Basic Strategy
- Player I (Spoiler)'s goal is to exploit differences between the graphs to end the game as soon as possible. For instance, suppose the left graph has a vertex which is connected to every other vertex, while the right graph does not.
Spoiler can play at the vertex in the left graph which is connected to every other vertex. No matter which vertex Player II (Duplicator) matches it with, that vertex will not be connected to every other vertex.
Spoiler can then take advantage of the vertex in the second graph which is not connected to the original vertex to win the game. No matter where Duplicator moves, they have lost.
- Player II (Duplicator)'s goal is to exploit similarities between the graphs to prolong the game. In fact, if the two graphs are the same (or scrambled versions of one another), Duplicator can keep the game going as long as possible!
Connection with Logic
So the main goal of the game is to recognize the similarities and differences between the two graphs. Features to pay attention to include:
- If there are no vertices
- If there is a vertex which is connected to every other vertex
- If there is a vertex which is not connected to any other vertex
- If there is a vertex which is connected to every other vertex except one
- If there is a vertex which is not connected to any other vertex except one
We can write all of these in terms of a very small set of pieces:
- Variables to talk about vertices (a,b,c,etc.)
- There is (another) vertex (∃)
- Every (other) vertex (∀)
- And, Or, Not (∧, ∨, ¬)
- Is connected to (˜)
- Equality and inequality (=/≠)
- Grammatical pieces (such that/it is the case that)
- Is a circle, triangle, square (if shapes are active)
The language is awkward, but we can rewrite our features in this language:
There is a vertex which is connected to every other vertex |
There is a vertex | a | such that | for every other vertex | b | it is the case that | a | is connected to | b |
∃ | a | : | ∀ | b (≠ a) | : | a | ∼ | b |
∃ a: ∀ b ≠ a: a ∼ b |
What's remarkable is that:
Theorem (Ehrenfeucht, Fraïssé): The number of turns it takes for spoiler to exploit a particular difference between two graphs is the minimum number of variables needed to express that difference in the language above.
Furthermore:
- The instructions Spoiler must follow to exploit that difference can be fairly straightforwardly read off of the logical formula expressing that difference.
- The minimum number of turns Spoiler needs to win the game is the number of variables in the formula that distinguishes the two graphs with the fewest variables.
Why do Ehrenfeucht–Fraïssé Games matter?
A major question of logic is what can and what cannot be said in particular formal languages.
Think designing a programming language and wanting to make sure that programmers can write programs to do particular things in that language.

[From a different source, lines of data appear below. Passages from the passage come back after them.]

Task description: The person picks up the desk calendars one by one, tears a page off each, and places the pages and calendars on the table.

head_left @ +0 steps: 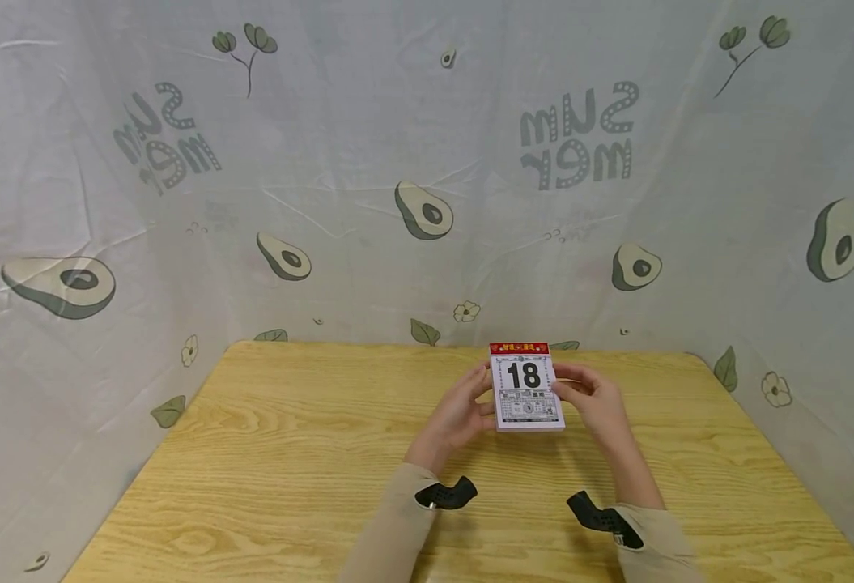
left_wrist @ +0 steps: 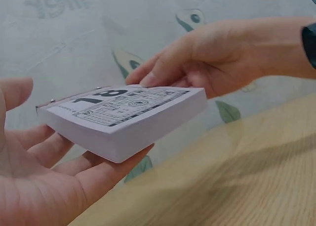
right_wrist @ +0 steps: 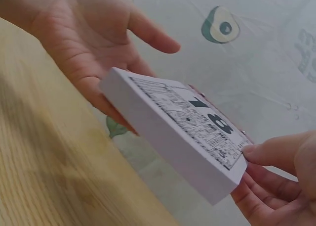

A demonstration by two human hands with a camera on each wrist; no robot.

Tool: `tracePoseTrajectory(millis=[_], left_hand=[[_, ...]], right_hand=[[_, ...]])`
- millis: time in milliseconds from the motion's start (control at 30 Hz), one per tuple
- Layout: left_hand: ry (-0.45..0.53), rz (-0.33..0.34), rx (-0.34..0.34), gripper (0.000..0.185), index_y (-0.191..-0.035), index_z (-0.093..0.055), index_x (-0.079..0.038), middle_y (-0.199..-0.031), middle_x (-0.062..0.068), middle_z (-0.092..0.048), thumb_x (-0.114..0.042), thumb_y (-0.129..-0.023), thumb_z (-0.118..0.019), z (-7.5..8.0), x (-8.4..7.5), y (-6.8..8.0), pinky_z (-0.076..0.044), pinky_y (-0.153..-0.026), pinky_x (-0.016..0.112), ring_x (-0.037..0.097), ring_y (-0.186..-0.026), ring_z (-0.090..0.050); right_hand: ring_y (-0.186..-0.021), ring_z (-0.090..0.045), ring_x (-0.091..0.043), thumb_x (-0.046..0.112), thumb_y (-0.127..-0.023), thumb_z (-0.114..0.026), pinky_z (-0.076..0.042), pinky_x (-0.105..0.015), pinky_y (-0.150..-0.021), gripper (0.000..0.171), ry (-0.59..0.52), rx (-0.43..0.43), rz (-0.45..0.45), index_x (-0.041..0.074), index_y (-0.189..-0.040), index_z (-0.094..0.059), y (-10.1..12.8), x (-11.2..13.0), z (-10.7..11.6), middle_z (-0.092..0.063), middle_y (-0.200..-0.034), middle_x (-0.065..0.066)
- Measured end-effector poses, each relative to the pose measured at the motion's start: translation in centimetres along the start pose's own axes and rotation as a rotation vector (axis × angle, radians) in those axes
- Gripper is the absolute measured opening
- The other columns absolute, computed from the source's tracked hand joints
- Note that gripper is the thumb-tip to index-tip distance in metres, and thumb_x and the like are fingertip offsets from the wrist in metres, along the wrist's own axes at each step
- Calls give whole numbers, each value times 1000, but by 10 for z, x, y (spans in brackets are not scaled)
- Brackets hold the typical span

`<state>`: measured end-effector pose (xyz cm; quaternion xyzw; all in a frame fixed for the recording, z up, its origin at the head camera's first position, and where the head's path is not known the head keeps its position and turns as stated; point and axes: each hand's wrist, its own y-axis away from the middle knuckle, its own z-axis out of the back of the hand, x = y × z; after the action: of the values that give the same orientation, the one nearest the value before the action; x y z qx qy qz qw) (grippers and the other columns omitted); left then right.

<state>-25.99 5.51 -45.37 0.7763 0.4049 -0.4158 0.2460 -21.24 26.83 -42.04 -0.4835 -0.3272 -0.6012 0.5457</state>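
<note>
Item, one tear-off calendar block [head_left: 528,390]: thick, white-edged, red header band with yellow characters at its far end, two small metal studs in the band, large black "18" on the top leaf, smaller printed panels beneath; held up in the air over the far part of the counter, a little right of centre, face up and tilted, between the person's two hands. Item, left hand [head_left: 461,414]: at the block's left side, palm turned up, fingers extended and reaching under the block, thumb standing apart from it. Item, right hand [head_left: 601,405]: at the block's right edge, pinching it, thumb on the printed face and fingers beneath. Item, two beige sleeves [head_left: 392,526], left and right, each with a black wrist fitting [head_left: 447,494] at the cuff. Item, one counter [head_left: 288,429], yellowish wood grain, rounded far corners. Item, pale hanging cloth [head_left: 354,138], creased, behind the counter and along its left and right sides, printed with halved avocados, leaves, flowers and grey lettering.
</note>
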Motion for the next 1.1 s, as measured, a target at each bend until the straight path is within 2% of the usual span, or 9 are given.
tracePoseTrajectory(millis=[200,300,433,567,733,867,967,1100], left_hand=[[68,16,3,52,-149,-32,-29,-151,9,-42,-51,-102,-37,9,-4,2,-55,-81,41,26,-110,-61],[90,25,16,55,-151,-28,-28,-152,10,-40,-53,-102,-34,12,-5,4,-51,-90,47,30,-118,-56],[147,34,47,60,-154,-20,-27,-157,12,-31,-55,-102,-30,16,-8,7,-36,-107,59,38,-132,-43],[203,28,84,64,-156,-14,-26,-160,15,-23,-57,-102,-28,18,-11,10,-23,-115,61,39,-141,-31],[233,36,92,59,-156,-14,-29,-159,13,-26,-53,-103,-25,21,-13,11,-28,-115,56,31,-137,-38],[270,53,80,52,-154,-18,-36,-155,9,-35,-48,-105,-29,22,-12,10,-35,-112,52,25,-132,-46],[299,50,63,43,-148,-27,-41,-144,2,-47,-43,-106,-31,22,-12,9,-44,-104,48,21,-124,-53],[304,13,47,30,-136,-36,-40,-123,-5,-57,-34,-107,-30,22,-13,9,-49,-90,40,15,-110,-59]], right_hand=[[-91,-58,8,17,-94,-64,-48,-8,-81,40,-22,-19,-28,2,-131,-57,4,5,-14,-57,-133,-19],[-91,-57,7,16,-94,-64,-48,-8,-81,40,-22,-25,-31,2,-131,-57,5,6,-20,-58,-132,-19],[-91,-58,6,14,-94,-64,-48,-8,-81,38,-28,-22,-22,2,-131,-58,7,7,-26,-59,-132,-19],[-91,-58,4,11,-94,-64,-48,-9,-81,37,-32,-22,-5,2,-129,-58,8,6,-32,-60,-130,-19],[-92,-57,4,9,-93,-65,-48,-8,-81,37,-23,-26,7,2,-129,-58,7,5,-38,-60,-131,-17],[-94,-57,2,6,-92,-65,-47,-8,-82,38,-29,-26,17,2,-129,-58,6,6,-41,-60,-131,-16],[-96,-57,-1,5,-92,-64,-47,-8,-82,38,-34,-21,27,3,-129,-58,6,8,-43,-60,-132,-16],[-101,-57,-8,4,-91,-65,-47,-8,-82,39,-34,-11,53,1,-130,-57,6,9,-43,-59,-132,-18]])
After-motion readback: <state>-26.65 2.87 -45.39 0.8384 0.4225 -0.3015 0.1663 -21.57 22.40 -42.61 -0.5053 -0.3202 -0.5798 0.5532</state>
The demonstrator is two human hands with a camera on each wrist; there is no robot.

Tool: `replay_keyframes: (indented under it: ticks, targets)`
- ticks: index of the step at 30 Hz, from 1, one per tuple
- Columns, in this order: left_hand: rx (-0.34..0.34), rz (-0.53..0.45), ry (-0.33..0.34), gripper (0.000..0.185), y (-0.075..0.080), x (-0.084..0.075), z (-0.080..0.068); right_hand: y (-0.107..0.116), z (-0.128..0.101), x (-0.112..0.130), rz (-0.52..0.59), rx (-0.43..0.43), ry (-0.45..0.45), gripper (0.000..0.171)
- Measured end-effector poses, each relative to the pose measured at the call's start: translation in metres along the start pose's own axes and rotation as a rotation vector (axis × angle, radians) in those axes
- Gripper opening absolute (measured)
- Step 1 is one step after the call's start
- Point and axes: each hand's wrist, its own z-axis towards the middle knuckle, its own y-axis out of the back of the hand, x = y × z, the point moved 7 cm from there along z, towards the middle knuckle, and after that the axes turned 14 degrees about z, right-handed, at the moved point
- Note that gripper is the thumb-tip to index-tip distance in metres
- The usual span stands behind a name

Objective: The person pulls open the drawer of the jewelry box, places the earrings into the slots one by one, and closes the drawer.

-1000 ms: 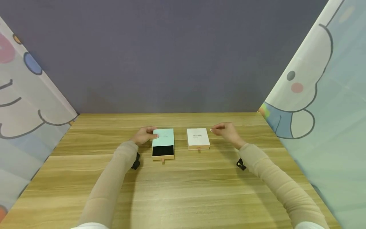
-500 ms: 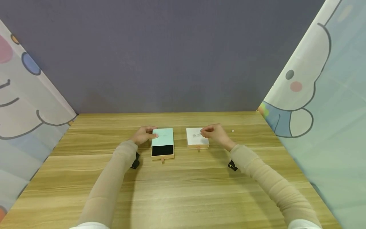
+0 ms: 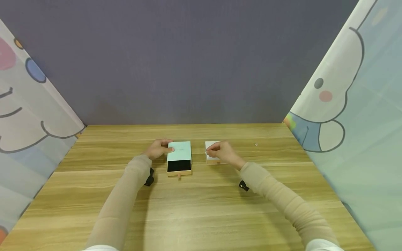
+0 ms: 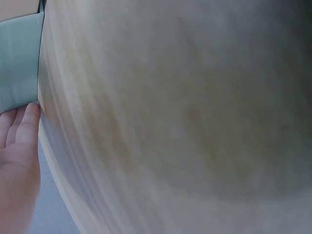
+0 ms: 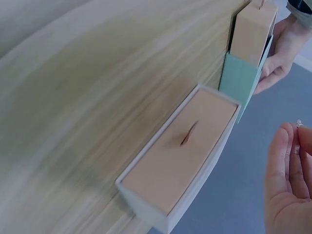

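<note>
My left hand point(image 3: 156, 149) grips the mint-green jewelry box point(image 3: 179, 150) at its left side, thumb on top and fingers along the far left corner. Its drawer point(image 3: 179, 166) is partly pulled out toward me and shows a black lining. Between thumb and fingertips my right hand point(image 3: 222, 152) pinches a tiny sparkly earring point(image 5: 299, 123). That hand is above the white jewelry box point(image 3: 212, 143), partly covering it; the white box's drawer front point(image 5: 180, 146), with a small pull tab, sits flush. A second tiny pale piece point(image 3: 256, 144) lies on the table at the right.
The wood-grain table point(image 3: 201, 209) spreads under everything. A dark grey panel point(image 3: 188, 62) rises at its back edge. Cartoon-printed cloths hang along the left point(image 3: 34, 104) and right point(image 3: 333, 90) sides. Black wrist straps sit below both wrists.
My right hand has moved left with the earring, from beside the white box to over it, uncovering the small piece on the table. The left hand and mint box have stayed put.
</note>
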Motion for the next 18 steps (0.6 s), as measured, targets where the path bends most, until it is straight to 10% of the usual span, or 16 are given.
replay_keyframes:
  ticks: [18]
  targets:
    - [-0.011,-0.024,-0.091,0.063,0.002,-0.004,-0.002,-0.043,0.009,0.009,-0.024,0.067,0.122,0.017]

Ehrenfeucht–Fraïssé Games allow us to take our intuitions about playing games and use them to determine what can and cannot be said in this one particular kind of language.
For example consider the following two graphs:
- Left Graph:
A single line of vertices, each connected to the one before it and the one after it, infinite in both directions.
- Right Graph:
Two copies of the left graph.
We can show that these two graphs are
indistinguishable in terms of the formal language we've been using to talk about graphs.
Specifically, any logical formula written in terms of:
- Variables to talk about vertices (a,b,c,etc.)
- There is (another) vertex (∃)
- Every (other) vertex (∀)
- And, Or, Not (∧, ∨, ¬)
- Is connected to (˜)
- Equality and inequality (=/≠)
- Grammatical pieces (such that/it is the case that)
Which is true of one of the graphs is true of the other graph.
- Suppose the graphs aren't indistinguishable. Specifically, that there is some logical formula in the above language which is true of one that is false of the other.
- Then that formula has some number of variables (n) in it, and by the Ehrenfeucht–Fraïssé Theorem, Spoiler has a strategy for winning the game in n turns.
- This strategy is going to look something like: On their first two turns, Spoiler plays in both pieces of the right graph:
- Forcing Duplicator to play at two points somewhere (ideally very far apart) on the left graph:
- Spoiler's goal now is to exploit the fact that the selected vertices on the left graph are connected by a (very long) string of vertices whereas they are not connected in such a way on the right graph.
- But, remember that Spoiler claimed not only that they had a winning strategy, but a winning strategy in n turns!
- But, if Duplicator played at two points a certain distance apart (roughly 2n), Spoiler does not have enough time to take advantage of this difference.
- So Spoiler didn't actually have a strategy for winning the game in n turns. (The liar!)
- So the graphs really aren't distinguishable.
Spelling out what this means exactly, any formula in the very specific language we've been working with cannot be true of the left graph and false of the right graph.
Or, looking at it
another way, any difference between the left graph and the right graph cannot be expressed in our particular language.
As such:
Fun Fact: There is no formula in our particular language that expresses the idea of "being connected" i.e. any two vertices are connected by a string of vertices, each connected to the next.